**Exercise prompt:** Copy every line of the records that includes the word "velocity".

Items listed in a dataset:
..........

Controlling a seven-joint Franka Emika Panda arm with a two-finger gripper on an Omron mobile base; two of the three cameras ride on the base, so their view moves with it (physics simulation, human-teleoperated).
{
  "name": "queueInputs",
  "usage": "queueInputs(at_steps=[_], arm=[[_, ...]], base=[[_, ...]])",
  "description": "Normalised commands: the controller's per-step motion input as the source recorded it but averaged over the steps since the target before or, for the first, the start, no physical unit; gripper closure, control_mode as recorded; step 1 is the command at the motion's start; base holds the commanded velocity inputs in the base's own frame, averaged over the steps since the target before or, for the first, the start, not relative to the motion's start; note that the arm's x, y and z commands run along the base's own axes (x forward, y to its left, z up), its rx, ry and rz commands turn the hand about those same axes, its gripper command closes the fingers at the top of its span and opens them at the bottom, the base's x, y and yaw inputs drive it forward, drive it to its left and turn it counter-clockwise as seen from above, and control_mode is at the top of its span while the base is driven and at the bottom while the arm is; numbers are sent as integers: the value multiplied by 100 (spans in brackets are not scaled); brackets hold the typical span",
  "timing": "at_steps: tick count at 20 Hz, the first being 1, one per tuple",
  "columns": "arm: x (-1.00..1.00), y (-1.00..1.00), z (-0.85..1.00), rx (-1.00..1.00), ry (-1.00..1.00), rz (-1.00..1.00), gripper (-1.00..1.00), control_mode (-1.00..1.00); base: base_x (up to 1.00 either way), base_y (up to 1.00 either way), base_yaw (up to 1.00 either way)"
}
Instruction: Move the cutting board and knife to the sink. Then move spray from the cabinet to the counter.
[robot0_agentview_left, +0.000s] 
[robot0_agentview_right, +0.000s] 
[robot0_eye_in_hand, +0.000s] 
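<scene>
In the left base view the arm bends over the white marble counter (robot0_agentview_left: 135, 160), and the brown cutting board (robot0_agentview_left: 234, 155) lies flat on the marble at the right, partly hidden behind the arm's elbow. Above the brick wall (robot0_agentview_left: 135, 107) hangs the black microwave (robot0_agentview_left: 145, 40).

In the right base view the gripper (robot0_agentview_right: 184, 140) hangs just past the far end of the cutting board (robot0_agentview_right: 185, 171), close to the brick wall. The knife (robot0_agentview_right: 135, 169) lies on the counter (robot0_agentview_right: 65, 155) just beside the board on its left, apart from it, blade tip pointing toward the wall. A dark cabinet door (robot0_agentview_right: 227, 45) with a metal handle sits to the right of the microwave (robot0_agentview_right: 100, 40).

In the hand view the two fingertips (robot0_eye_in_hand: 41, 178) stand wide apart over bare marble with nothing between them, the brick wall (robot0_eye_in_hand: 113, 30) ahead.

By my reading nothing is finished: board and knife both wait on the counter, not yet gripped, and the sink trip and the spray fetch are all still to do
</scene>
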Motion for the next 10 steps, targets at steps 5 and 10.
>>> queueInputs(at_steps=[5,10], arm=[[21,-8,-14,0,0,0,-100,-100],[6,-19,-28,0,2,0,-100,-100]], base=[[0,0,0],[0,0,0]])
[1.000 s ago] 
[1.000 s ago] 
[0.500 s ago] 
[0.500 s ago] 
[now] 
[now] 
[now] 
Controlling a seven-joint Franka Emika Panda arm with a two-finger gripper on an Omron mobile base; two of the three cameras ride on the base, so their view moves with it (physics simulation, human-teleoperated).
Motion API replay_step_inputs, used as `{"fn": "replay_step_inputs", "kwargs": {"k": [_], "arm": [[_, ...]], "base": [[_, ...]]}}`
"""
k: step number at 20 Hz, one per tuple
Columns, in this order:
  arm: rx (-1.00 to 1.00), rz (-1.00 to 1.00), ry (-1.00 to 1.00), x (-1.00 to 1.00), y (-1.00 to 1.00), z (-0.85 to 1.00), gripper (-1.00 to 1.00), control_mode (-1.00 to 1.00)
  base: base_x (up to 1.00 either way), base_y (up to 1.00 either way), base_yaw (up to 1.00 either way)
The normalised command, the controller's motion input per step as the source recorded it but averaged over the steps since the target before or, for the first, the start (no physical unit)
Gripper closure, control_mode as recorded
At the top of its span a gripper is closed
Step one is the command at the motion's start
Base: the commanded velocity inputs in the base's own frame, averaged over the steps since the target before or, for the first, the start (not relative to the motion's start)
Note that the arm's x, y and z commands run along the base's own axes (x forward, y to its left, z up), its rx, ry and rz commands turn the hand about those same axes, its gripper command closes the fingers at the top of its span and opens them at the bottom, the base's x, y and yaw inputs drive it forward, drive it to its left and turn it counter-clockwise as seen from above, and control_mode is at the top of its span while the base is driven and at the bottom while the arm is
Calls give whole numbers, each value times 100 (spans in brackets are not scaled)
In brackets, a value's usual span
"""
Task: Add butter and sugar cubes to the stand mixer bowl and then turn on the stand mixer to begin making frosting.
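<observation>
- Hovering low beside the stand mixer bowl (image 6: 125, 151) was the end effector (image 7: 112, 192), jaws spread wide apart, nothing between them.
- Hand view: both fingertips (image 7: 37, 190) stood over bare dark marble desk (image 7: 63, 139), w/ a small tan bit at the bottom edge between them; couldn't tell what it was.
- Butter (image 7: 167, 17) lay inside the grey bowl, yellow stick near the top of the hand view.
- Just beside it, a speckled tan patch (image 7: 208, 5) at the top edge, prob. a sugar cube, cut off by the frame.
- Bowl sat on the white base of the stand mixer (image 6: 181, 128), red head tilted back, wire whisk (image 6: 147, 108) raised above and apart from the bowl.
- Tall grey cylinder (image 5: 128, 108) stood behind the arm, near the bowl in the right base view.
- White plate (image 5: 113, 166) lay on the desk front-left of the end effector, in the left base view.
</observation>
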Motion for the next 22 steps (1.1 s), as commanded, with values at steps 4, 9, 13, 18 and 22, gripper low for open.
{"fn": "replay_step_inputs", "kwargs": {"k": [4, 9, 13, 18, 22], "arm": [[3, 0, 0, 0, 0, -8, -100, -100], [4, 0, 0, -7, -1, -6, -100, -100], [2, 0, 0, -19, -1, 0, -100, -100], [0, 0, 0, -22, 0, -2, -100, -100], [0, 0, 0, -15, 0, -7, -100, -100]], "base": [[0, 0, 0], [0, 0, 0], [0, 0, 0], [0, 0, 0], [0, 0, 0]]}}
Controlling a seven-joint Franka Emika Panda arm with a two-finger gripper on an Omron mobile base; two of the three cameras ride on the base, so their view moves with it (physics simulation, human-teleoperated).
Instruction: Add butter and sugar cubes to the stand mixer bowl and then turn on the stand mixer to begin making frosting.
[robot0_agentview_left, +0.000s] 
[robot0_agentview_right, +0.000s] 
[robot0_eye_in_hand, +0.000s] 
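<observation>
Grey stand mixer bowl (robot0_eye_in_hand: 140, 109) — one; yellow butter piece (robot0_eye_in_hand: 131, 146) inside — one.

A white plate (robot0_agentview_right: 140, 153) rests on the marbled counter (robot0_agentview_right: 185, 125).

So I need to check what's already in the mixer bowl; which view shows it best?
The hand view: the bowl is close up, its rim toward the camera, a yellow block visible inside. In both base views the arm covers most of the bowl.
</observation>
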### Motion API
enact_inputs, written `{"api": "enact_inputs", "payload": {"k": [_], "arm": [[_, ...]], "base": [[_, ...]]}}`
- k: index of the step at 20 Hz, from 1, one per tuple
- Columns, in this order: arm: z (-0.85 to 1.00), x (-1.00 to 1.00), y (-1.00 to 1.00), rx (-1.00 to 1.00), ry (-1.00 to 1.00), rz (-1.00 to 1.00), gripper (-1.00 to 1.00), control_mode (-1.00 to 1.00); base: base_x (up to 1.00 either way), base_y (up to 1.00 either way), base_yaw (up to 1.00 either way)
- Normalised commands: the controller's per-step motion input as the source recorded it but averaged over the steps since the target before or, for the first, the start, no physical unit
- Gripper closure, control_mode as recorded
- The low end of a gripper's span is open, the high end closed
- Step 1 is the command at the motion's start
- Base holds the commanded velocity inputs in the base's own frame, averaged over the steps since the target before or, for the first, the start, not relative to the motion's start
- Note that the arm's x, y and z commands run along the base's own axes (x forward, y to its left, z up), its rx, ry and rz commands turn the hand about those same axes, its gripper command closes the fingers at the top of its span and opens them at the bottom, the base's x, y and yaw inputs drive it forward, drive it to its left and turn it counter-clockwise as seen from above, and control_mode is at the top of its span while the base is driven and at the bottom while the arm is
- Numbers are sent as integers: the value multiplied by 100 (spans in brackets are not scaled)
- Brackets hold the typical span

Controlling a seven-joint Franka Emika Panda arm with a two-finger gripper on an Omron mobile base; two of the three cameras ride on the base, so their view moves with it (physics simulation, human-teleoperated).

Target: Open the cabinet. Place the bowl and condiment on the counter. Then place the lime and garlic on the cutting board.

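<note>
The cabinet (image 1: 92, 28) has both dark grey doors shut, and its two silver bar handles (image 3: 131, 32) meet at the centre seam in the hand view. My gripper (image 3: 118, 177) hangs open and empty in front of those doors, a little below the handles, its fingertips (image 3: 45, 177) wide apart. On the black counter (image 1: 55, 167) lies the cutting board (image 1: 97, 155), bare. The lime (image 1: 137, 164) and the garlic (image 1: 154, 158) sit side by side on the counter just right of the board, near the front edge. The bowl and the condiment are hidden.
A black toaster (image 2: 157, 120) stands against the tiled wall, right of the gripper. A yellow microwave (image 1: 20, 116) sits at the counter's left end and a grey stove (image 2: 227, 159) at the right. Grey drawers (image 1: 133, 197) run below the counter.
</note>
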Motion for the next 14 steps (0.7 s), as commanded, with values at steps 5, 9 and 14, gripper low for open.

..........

**Answer to this problem:**
  "description": "Normalised commands: the controller's per-step motion input as the source recorded it but averaged over the steps since the target before or, for the first, the start, no physical unit; gripper closure, control_mode as recorded; step 1 is the command at the motion's start; base holds the commanded velocity inputs in the base's own frame, averaged over the steps since the target before or, for the first, the start, not relative to the motion's start; note that the arm's x, y and z commands run along the base's own axes (x forward, y to its left, z up), its rx, ry and rz commands turn the hand about those same axes, its gripper command closes the fingers at the top of its span and opens them at the bottom, the base's x, y and yaw inputs drive it forward, drive it to its left and turn it counter-clockwise as seen from above, and control_mode is at the top of its span while the base is driven and at the bottom while the arm is; numbers are sent as integers: the value multiplied by 100 (spans in brackets are not scaled); brackets hold the typical span",
Base: the commanded velocity inputs in the base's own frame, averaged over the steps since the target before or, for the first, the start (not relative to the motion's start)
- Base holds the commanded velocity inputs in the base's own frame, averaged over the steps since the target before or, for the first, the start, not relative to the motion's start

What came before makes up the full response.